In Japan, female rice farmers used to bathe and wash in rice water.

Yao women in the Chinese province of Huangluo are known for their very long, shiny, grey-free hair well into their 80s.

These women have hair so long, they made it into the Guinness Book of Records. So what’s their secret? They wash their hair with fermented rice water.

Yao Women with Long Hair

Yao Women

What is Fermented Rice Water?

Fermented rice water is water that has been prepared in the same way as above but left to ferment and turn slightly sour.

The benefits of rice water are further enhanced when it’s left to ferment.

Rice Water Benefits for Hair

  • Rice water contains vitamins B, C & E.
  • Rice water contains inositol, a carbohydrate that helps repair and strengthen damaged hair. This carbohydrate also helps boost hair elasticity.
  • Rice water has saponins, a natural cleanser for hair thus making it suitable for washing hair.

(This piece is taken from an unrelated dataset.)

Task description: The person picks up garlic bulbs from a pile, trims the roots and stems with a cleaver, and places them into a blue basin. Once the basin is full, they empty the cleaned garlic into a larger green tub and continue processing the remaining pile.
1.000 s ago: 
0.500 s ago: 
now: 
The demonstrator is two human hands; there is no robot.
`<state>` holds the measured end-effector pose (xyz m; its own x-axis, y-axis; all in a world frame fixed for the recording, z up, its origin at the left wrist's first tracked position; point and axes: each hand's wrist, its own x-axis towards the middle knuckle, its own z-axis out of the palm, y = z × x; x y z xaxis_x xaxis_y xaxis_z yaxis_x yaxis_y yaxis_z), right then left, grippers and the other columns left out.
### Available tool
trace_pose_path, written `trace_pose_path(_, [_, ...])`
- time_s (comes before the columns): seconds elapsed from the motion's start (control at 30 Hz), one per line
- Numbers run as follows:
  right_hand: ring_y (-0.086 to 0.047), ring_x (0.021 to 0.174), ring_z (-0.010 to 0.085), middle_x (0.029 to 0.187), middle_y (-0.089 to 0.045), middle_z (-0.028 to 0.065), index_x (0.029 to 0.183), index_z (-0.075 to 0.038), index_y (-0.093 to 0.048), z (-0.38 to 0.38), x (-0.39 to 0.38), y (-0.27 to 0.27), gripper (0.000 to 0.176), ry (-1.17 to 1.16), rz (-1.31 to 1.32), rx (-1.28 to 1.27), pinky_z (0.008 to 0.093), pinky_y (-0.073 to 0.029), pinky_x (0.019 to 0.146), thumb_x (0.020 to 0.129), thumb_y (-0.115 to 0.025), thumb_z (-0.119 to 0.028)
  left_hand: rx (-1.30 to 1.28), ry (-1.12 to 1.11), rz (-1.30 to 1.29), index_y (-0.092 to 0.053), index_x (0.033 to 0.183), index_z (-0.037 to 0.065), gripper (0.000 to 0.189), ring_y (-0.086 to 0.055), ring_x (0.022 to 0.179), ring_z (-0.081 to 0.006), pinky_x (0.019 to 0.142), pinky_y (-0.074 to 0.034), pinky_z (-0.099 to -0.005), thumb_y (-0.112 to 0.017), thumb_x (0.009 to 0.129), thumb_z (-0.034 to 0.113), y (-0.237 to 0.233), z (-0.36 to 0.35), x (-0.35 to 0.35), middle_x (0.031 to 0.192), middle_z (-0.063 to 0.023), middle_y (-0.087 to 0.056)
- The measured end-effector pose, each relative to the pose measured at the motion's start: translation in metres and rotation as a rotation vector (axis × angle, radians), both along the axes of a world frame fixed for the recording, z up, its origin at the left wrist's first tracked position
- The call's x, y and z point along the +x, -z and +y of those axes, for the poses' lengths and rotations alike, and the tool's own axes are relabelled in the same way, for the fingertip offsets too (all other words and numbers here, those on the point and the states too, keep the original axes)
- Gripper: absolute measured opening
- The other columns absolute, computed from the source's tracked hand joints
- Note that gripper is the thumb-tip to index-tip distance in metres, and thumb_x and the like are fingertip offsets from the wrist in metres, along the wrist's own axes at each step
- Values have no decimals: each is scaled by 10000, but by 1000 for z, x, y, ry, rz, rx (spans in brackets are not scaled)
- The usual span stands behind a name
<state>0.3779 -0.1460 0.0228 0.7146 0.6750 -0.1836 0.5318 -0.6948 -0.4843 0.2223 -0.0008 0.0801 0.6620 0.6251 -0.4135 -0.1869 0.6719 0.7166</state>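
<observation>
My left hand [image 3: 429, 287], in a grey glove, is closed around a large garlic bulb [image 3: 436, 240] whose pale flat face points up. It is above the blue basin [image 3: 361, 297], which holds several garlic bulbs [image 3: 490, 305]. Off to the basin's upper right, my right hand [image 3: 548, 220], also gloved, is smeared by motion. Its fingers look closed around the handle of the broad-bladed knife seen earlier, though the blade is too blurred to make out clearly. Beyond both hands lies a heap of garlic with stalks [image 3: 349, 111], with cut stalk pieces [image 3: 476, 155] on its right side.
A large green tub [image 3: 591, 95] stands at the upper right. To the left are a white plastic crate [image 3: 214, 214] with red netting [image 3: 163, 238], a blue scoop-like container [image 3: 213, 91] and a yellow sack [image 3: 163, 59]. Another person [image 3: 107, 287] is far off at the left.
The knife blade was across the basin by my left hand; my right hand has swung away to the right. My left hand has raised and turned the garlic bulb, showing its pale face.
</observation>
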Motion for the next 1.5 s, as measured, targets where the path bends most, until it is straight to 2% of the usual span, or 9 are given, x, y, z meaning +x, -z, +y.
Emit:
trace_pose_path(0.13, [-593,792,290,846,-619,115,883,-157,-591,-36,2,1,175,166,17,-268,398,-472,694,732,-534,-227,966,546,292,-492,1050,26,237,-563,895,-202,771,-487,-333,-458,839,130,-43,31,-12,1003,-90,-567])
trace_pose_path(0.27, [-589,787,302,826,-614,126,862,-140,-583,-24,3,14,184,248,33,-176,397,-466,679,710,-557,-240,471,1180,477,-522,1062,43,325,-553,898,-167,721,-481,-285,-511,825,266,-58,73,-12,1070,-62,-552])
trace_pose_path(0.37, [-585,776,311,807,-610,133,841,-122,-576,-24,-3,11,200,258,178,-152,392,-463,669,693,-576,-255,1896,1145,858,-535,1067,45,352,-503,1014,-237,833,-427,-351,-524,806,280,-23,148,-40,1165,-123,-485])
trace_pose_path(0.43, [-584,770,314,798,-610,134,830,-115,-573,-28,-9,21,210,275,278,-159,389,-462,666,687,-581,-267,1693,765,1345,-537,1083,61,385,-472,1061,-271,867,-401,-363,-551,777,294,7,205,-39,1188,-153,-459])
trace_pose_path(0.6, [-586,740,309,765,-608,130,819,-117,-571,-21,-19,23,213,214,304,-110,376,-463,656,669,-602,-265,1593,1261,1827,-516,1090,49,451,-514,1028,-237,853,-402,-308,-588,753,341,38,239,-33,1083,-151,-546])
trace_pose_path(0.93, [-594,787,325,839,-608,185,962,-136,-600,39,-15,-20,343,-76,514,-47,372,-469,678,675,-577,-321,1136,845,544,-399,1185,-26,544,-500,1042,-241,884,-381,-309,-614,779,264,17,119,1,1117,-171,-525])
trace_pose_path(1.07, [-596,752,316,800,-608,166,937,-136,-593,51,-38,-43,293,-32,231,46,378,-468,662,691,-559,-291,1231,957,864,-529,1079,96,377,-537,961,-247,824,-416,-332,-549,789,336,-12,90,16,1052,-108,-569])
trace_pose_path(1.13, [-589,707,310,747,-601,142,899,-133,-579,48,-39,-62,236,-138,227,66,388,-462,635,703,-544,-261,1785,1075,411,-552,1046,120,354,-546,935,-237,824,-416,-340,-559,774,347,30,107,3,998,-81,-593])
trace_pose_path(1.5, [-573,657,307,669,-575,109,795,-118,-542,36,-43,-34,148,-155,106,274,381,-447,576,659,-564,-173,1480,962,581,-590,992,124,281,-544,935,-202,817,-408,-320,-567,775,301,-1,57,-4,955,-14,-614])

Rice Water Benefits for Skin

  • It also contains phenolic and flavonoid compounds, which can minimize free radical damage from environmental factors.
  • Rice water contains minerals that can help tighten skin and shrink pores.
  • Rice water helps reduce redness from acne and clear blemishes. The starch in rice water can also soothe inflammation from skin conditions such as eczema.
  • Cleansing your face with rice water helps improve your overall complexion.

How to Make Rice Water

Method 1

Rinse any type of rice (white, brown, jasmine, basmati, etc) then soak the rice in additional water for 20 minutes.

Strain and pour into a glass container. This is the no boiling method.

Method 2

Boil the rice in more than the usual amount of water. When the starch rises to the top, drain the rice. You can continue cooking the rice to eat later if you want.

How to Make Fermented Rice Water

The process of fermented rice water is a little bit different from plain rice water.

  • Rinse a cup of rice then discard the water.
  • Steep the rice in 2 cups of distilled water for about 20 minutes stirring every 5 minutes or so.
  • Afterward, strain the water into a bottle and set aside overnight.
  • By the next morning, it should have turned slightly sour and started to ferment.
  • Pour the rice water into a pan, cook until boiling then remove from the stove and allow to cool.
  • Add a few drops of your preferred essential oils such as ylang ylang essential oil or lavender essential oil. You can also add 5 drops of vitamin E oil.

Rice water should last up to a week when kept in the fridge. Always make a fresh batch afterward.

How to Use Rice Water for Clearer Skin

  • After cleansing your face, soak a cotton ball with rice water and apply all over your face.
  • Let dry then apply your moisturizer.
  • You can also use rice water as a liquid base in a moisturizing face mask. 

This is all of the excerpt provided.